It sucks being an adult. You have to do things like wake up before noon, go to the grocery store on your own, and try to hold down a steady job. Oftentimes said job will require you to give a presentation to more than two people. And some jobs will even require you speak before a full auditorium of rapt listeners. We’re saying ‘job’ here because we assume you are not an aspiring dictator of a third world country.  Sinc eyou are likely not a member of the NSA, the sweats, shakes, and hives might step up during the speech to be a major hinderance. Fear not. We’ve done the research to make you a better public speaker, now all you have to do is apply the gold we have compiled.

Confidence

Faith in yourself, your topic, and your general sanity is a must if you are to be a better public speaker. Many speakers are not prepared and lose confidence because of that. But others lack confidence because of the high school bully factor. They are afraid of being judged — and possibly made fun of — just like they were in high school speech class when they sweated profusely and peed a little. Yes, that’s the mature world we live in. Build your confidence by utilizing all your tools and knowing that you are the cock of the public speaking walk. Read on…

Tip: Listen to “Eye of the Tiger before you take the stage. It’ll get you jacked up.

Know What’s Up

You have to know your topic inside and out. Nothing kills your speech like ‘um’ and ‘uh’ littering every sentence. Research your subject to the point where you are an expert — or at least not a bumbling idiot. You were likely picked to make this speech because you know remotely something about the topic, so that’s half the battle. Now get in there and learn every facet of the beast. Your speech will be crap if you half-ass it and your audience will start throwing rotten tomatoes at you. Well, they could if they wanted. We would.

Tip: Flashcards.

Practice

Researching and knowing your topic is one thing, but actually delivering that information is a whole different ball of wax. When the lights go down and the spotlight is on you, no matter how much you know your topic, conveying the information suddenly seems daunting. Practicing your speech beforehand is a must. You will find your beats, your direction, and where to drop the F-bombs, through hours in front of the mirror rehearsing your own personal Gettysburg Address.  So when you climb up on stage, it will be like riding a bike. Unless you don’t know how to ride a bike.
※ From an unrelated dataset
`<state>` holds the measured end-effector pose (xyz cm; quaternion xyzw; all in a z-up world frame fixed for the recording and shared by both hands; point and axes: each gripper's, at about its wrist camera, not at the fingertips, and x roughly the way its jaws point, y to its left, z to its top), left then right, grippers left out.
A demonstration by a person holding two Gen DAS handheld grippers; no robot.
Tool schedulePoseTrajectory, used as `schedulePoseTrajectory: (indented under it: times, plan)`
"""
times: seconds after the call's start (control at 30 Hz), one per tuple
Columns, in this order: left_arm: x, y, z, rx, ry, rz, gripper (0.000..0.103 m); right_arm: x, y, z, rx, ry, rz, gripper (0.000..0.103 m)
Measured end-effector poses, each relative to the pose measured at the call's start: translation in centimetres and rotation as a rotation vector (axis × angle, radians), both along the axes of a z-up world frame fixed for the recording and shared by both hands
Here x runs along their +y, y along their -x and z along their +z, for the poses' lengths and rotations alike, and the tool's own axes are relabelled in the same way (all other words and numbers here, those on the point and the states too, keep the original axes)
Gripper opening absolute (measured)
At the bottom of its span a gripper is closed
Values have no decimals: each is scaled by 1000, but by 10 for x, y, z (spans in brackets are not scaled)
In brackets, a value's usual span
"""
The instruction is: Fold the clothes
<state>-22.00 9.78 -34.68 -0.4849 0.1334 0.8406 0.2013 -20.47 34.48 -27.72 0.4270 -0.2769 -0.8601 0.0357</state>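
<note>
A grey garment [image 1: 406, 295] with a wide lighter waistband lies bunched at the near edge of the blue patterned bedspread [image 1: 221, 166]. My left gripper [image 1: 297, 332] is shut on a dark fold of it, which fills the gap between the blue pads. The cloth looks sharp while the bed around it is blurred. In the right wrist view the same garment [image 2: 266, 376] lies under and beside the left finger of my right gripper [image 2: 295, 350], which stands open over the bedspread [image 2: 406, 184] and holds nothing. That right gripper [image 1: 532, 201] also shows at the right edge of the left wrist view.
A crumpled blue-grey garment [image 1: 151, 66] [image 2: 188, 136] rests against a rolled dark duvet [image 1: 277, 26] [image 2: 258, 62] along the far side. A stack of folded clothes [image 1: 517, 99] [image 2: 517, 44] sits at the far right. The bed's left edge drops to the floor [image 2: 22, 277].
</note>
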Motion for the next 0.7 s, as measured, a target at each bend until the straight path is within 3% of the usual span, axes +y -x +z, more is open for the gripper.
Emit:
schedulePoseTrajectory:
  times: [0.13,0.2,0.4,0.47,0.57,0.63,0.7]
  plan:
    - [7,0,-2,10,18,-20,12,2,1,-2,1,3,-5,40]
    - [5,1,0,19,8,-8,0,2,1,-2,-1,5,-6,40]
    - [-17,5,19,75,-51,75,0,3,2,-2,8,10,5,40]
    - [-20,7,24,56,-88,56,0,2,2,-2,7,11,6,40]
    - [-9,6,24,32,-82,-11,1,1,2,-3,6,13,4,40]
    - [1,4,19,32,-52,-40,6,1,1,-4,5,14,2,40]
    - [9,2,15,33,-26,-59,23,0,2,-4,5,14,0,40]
Tip: Videotape yourself speaking and watch it over-and-over. Then try not to kill yourself.

Dress Properly

This is a two parter. Of course, You will want to dress appropriately for the occasion — which could be a suit or simply a casual ensemble you picked up at K Mart. Regardless of the dress code, you will want to make sure it also has the comfort you need. If the outfit is too binding, tight, stiff, whatever, it will be distracting to you and take away the concentration on your speech. If a suit is called for,  get one that you can maneuver in easily and isn’t all itchy. We hate itchy.

Tip: Free ballin’ has propelled many a great speeches throughout history. You heard it here first.

Loosen Up

Being uptight and stiff before you hit the stage will translate in a strained voice and someone who is obviously a nervous wreck. Do some speech exercises before you begin. You know, stuff like ‘the tip of the tongue, the teeth, the lips’ repeated over-and-over. It will free your throat and loosen your tongue (that’s what she said). Also do some stretches to loosen your muscles. Your back, shoulders, and legs in particular need loosening. By the time you arrive at the podium, you’ll be as relaxed as the dudes who live in the Volkswagen Van at your local Blockbuster parking lot.
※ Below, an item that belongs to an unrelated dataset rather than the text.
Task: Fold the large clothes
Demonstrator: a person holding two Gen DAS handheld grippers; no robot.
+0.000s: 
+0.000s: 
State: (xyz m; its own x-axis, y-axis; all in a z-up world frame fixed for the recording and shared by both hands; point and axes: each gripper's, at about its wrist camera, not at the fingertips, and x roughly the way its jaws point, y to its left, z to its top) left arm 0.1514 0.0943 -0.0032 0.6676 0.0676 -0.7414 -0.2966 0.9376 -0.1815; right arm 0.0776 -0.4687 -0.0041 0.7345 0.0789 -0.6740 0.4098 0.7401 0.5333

Tip: Two shots of vodka beforehand helps lots.

Make Connections

Strictly delivering your goods is getting the job done, no doubt, but what separates the men from the public speaking boys is the personal touch. Making a personal connection with someone in the audience. It might be someone you know that you can call out to, or someone on the front row you can speak directly to. Maybe your speech leads you to ask them a question, which is an easy way for you to take yourself from the stage and place yourself as one of your audience. It also takes pressure off of you. If your material does not really allow for audience questions, make eye contact when possible. Because even though you are the one on stage, you’re still a man of the people, right?

Tip: Her eyes are on her face, not a foot below the face, Sailor.

Be Robin Williams

You may not be naturally funny. In fact, you may be the antithesis of funny — as in, you suck funny from other people who happen to be funny. You get the picture. While we are not suggesting you become George Carlin http://www.youtube.com/watch?v=MeSSwKffj9o overnight (his humor, not his living status), we absolutely insist you arm yourself with a joke or two to keep it light — assuming your speech does not deal with world hunger and such. Have a friend who has a sense of humor look over your speech and suggest some punch lines you can use. Or at least google some funny bits you can implement into your talky-talk.

Tip: Don’t laugh at your own jokes. Poindexter.